--- Data excerpts ---

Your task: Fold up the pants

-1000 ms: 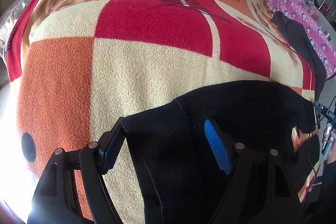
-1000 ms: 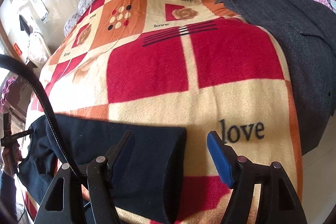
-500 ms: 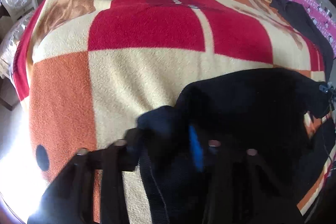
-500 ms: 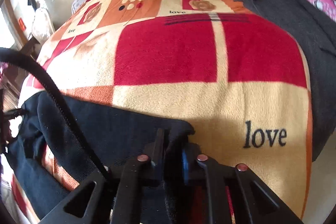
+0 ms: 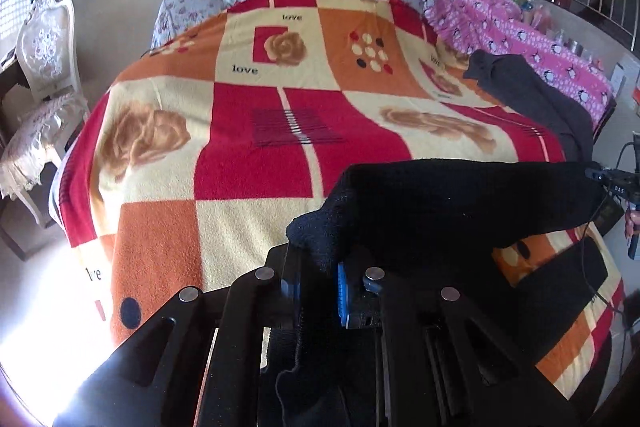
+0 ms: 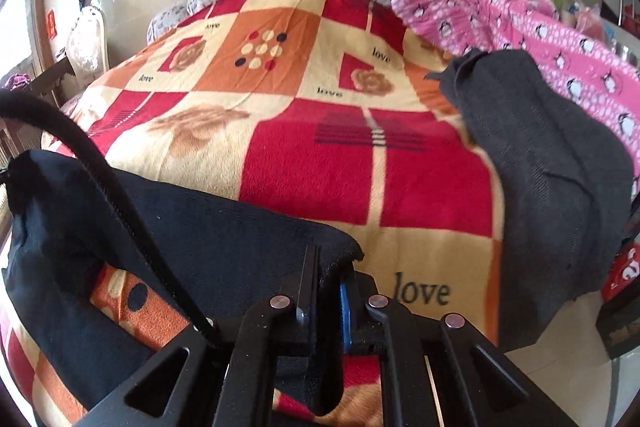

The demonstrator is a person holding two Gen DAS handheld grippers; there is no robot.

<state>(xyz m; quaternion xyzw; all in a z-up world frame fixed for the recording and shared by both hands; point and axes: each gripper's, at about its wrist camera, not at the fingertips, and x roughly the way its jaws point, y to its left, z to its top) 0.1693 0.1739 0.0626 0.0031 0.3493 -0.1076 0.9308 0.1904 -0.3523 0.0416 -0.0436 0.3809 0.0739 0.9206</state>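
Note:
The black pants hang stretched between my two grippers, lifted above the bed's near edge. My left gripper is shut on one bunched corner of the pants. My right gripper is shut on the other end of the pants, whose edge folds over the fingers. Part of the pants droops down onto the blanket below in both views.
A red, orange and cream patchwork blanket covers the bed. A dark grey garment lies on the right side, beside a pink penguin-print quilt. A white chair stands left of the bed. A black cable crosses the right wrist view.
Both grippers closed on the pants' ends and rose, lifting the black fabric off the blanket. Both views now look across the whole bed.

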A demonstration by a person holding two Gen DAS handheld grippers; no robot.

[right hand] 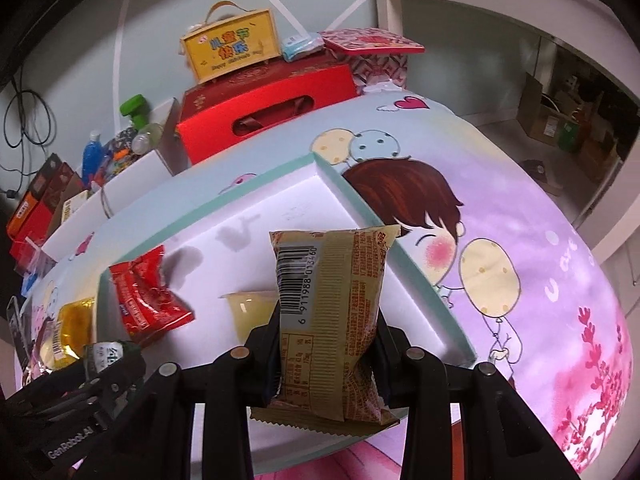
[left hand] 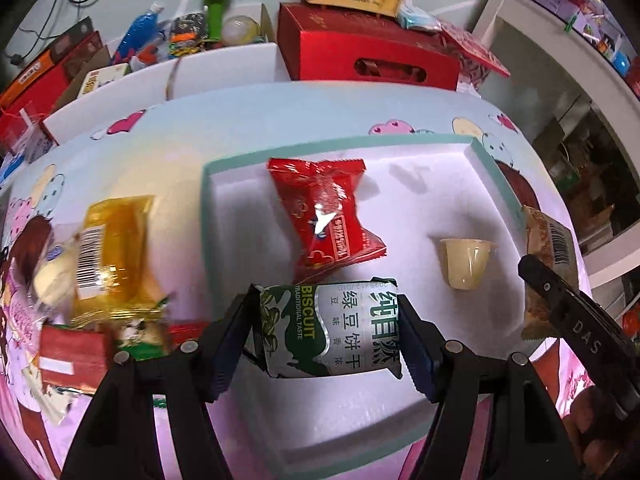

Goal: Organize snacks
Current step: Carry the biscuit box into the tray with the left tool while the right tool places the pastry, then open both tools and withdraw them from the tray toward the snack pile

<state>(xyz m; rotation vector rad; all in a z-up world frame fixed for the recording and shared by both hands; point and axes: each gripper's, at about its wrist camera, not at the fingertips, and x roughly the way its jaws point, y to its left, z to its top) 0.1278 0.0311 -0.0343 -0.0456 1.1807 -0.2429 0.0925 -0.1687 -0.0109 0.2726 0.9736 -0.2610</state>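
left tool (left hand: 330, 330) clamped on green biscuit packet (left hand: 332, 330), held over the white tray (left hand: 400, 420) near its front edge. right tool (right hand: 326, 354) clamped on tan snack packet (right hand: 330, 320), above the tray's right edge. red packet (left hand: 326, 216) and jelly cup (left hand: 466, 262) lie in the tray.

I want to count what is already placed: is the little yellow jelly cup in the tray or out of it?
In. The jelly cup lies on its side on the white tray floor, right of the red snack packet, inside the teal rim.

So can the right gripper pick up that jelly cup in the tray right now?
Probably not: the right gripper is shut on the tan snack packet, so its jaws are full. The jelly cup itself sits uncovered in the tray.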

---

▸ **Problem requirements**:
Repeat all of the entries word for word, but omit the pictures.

▸ **Your response**:
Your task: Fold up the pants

-1000 ms: 
-1000 ms: 
-500 ms: 
-500 ms: 
+0 ms: 
+0 ms: 

The demonstrator is a person holding two Gen DAS handheld grippers; there is no robot.

<state>(xyz m; quaternion xyzw; all in a z-up world frame fixed for the recording and shared by both hands; point and axes: each gripper's, at about its wrist camera, not at the fingertips, and x roughly the way its jaws point, y to its left, z to its top) 0.1693 0.1739 0.0626 0.0031 0.3493 -0.1076 0.9308 0.1904 -0.3523 0.0416 -0.0436 0.3809 0.0739 0.9206</state>
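Note:
The black pants hang stretched between my two grippers, lifted above the bed's near edge. My left gripper is shut on one bunched corner of the pants. My right gripper is shut on the other end of the pants, whose edge folds over the fingers. Part of the pants droops down onto the blanket below in both views.
A red, orange and cream patchwork blanket covers the bed. A dark grey garment lies on the right side, beside a pink penguin-print quilt. A white chair stands left of the bed. A black cable crosses the right wrist view.
Both grippers closed on the pants' ends and rose, lifting the black fabric off the blanket. Both views now look across the whole bed.
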
A demonstration by a person holding two Gen DAS handheld grippers; no robot.

[right hand] 
[left hand] 

Goal: Organize snacks
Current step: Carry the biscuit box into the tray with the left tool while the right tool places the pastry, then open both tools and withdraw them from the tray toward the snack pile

<state>(xyz m; rotation vector rad; all in a z-up world frame fixed for the recording and shared by both hands; point and axes: each gripper's, at about its wrist camera, not at the fingertips, and x roughly the way its jaws point, y to its left, z to its top) 0.1278 0.0311 -0.0343 -0.0456 1.1807 -0.2429 0.0925 -0.1687 -0.0109 0.2726 0.9736 -0.2610</state>
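left tool (left hand: 330, 330) clamped on green biscuit packet (left hand: 332, 330), held over the white tray (left hand: 400, 420) near its front edge. right tool (right hand: 326, 354) clamped on tan snack packet (right hand: 330, 320), above the tray's right edge. red packet (left hand: 326, 216) and jelly cup (left hand: 466, 262) lie in the tray.

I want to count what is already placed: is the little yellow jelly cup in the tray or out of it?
In. The jelly cup lies on its side on the white tray floor, right of the red snack packet, inside the teal rim.

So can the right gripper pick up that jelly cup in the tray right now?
Probably not: the right gripper is shut on the tan snack packet, so its jaws are full. The jelly cup itself sits uncovered in the tray.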

The exercise is complete with this answer.